------ Given data

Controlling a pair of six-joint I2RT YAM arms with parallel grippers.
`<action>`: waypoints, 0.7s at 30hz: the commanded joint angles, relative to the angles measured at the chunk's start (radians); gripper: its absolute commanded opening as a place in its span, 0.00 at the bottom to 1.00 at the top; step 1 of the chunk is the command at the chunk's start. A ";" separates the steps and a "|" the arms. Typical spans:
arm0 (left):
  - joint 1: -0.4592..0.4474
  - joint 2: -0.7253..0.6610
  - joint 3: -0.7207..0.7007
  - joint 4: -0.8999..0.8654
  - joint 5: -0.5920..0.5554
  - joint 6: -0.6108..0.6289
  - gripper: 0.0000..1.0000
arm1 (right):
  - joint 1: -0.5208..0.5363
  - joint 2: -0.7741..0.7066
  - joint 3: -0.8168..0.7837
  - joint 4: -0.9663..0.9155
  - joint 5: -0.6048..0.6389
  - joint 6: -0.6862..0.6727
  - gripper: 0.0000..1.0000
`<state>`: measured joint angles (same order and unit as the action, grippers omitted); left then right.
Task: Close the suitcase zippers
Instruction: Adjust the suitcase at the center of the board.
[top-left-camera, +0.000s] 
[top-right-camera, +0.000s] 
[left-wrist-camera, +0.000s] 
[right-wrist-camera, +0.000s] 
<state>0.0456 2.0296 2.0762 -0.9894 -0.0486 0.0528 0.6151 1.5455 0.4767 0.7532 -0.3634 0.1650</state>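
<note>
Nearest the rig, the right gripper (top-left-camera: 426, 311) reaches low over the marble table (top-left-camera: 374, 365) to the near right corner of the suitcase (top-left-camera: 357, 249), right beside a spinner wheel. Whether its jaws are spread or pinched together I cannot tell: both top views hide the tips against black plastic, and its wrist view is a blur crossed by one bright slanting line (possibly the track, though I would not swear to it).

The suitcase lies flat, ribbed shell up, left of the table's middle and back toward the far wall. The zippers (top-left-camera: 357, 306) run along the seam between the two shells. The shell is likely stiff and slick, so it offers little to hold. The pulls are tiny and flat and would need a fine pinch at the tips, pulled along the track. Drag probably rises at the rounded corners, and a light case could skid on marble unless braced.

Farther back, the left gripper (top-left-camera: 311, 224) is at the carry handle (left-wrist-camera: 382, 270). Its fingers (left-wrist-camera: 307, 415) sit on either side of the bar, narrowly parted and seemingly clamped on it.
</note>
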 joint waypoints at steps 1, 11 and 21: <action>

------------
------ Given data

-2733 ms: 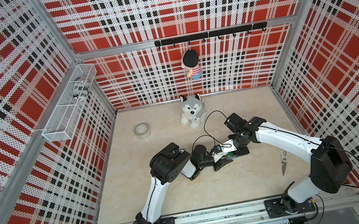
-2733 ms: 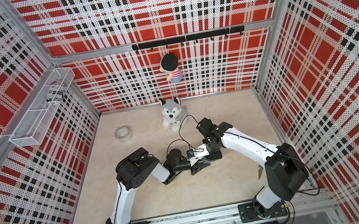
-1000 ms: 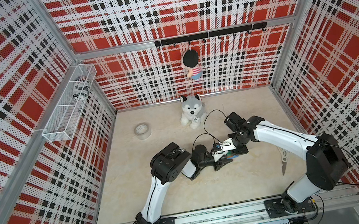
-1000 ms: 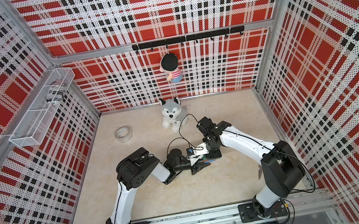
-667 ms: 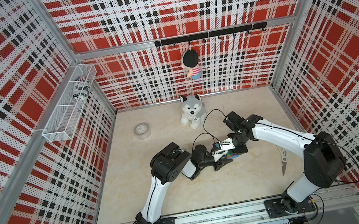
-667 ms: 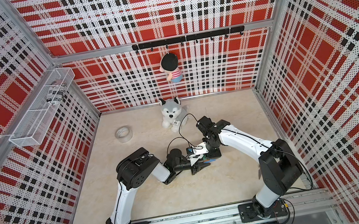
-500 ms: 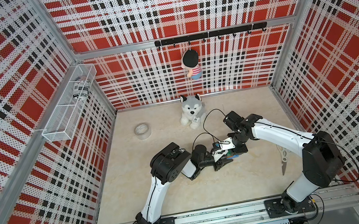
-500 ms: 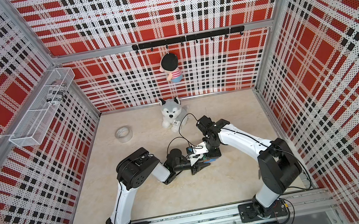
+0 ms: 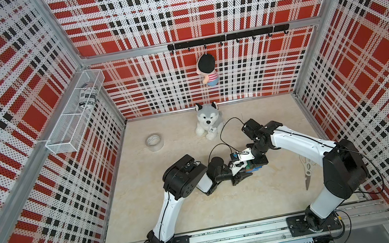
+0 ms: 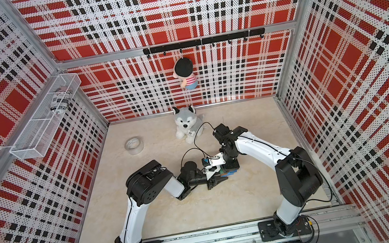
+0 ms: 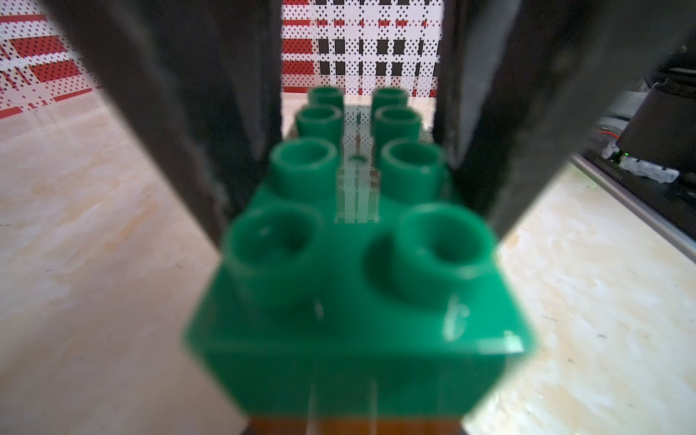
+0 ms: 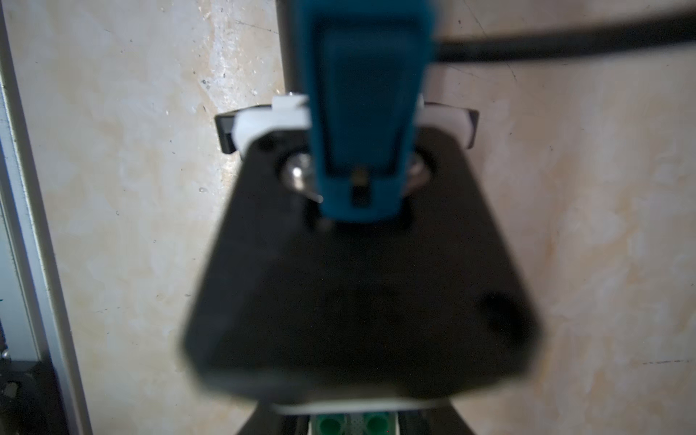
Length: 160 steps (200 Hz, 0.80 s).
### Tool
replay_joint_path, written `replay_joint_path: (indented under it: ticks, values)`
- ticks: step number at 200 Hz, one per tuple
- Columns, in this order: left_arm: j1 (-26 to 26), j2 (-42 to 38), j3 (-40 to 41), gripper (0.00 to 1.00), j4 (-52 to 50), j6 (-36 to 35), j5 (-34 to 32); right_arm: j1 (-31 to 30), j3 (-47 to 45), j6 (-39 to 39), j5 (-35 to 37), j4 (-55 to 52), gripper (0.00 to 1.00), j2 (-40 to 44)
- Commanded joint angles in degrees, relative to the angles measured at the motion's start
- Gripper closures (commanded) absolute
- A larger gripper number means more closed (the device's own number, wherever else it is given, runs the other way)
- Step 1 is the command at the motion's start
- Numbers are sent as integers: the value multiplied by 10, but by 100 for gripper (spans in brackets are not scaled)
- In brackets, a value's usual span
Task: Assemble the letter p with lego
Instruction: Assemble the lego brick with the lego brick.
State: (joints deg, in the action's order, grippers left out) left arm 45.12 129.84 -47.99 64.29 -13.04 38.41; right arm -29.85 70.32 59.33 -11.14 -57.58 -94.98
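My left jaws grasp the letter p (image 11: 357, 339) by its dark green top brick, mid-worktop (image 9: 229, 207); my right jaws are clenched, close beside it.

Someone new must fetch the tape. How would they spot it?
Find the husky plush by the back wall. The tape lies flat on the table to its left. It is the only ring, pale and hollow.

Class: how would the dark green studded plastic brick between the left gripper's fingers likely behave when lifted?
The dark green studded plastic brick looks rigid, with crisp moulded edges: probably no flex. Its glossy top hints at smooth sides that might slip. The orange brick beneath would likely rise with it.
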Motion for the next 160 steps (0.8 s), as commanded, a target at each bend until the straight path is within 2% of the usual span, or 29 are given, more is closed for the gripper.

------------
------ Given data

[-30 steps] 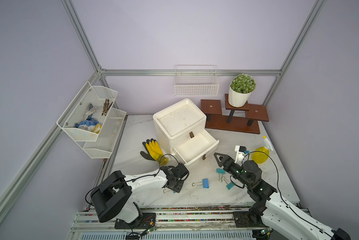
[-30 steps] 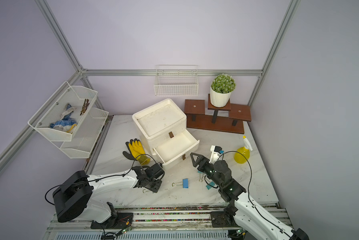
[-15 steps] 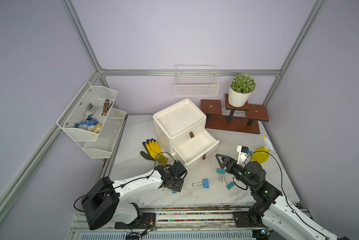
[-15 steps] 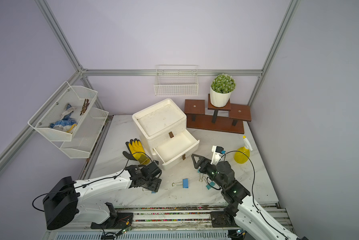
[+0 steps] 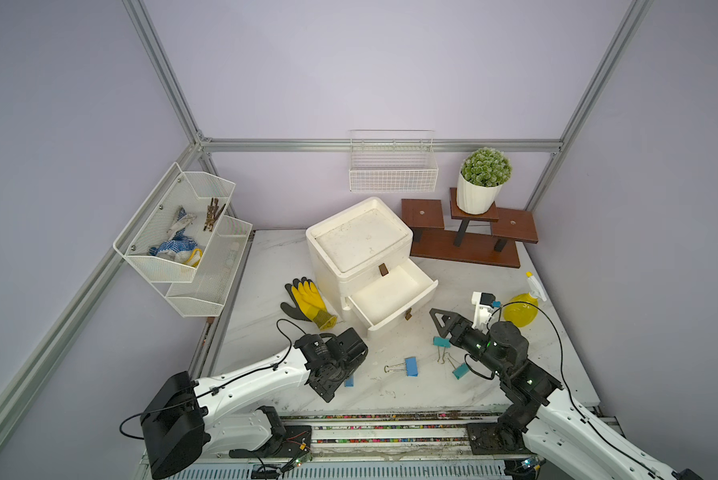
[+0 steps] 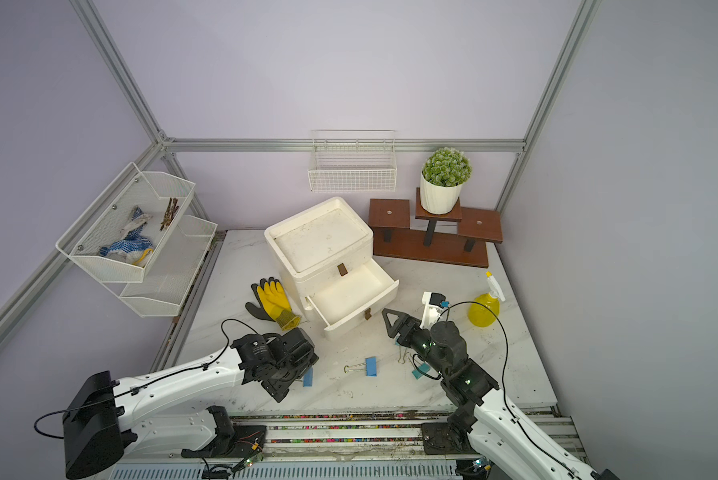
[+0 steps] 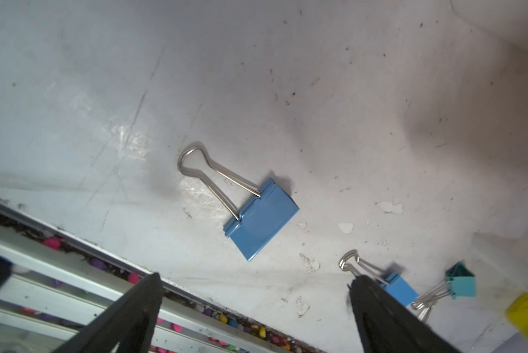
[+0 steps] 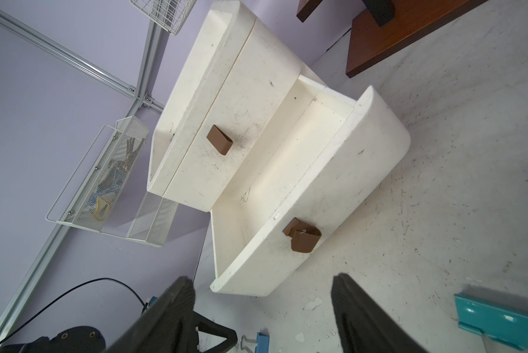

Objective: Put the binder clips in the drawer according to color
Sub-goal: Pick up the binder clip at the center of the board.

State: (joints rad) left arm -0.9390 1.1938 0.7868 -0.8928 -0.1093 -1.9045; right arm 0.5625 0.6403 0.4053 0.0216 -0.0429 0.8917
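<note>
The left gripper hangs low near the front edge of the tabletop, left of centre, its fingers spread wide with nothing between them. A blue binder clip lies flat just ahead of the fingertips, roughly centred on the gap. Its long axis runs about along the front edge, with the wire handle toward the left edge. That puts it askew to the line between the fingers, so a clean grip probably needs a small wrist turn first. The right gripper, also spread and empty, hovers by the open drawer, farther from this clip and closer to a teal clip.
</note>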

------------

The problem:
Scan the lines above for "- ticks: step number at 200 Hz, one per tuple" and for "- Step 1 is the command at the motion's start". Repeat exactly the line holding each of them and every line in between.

Reply to the exercise:
- ticks: step number at 200 Hz, one per tuple
- Columns, in this order: left_arm: j1 (-26 to 26), j2 (-42 to 38), j3 (-40 to 41), gripper (0.00 to 1.00), j4 (-52 to 50), j6 (-36 to 35), j5 (-34 to 32); right_arm: j1 (-31 to 30), j3 (-47 to 45), j6 (-39 to 39), j5 (-35 to 37), j4 (-55 to 52), gripper (0.00 to 1.00), j2 (-40 to 44)
- Commanded joint angles in degrees, relative to the angles measured at the motion's start
- Gripper closures (commanded) absolute
- A larger gripper number means more closed (the device's own number, wherever else it is given, runs the other way)
- Step 1 is the command at the motion's start

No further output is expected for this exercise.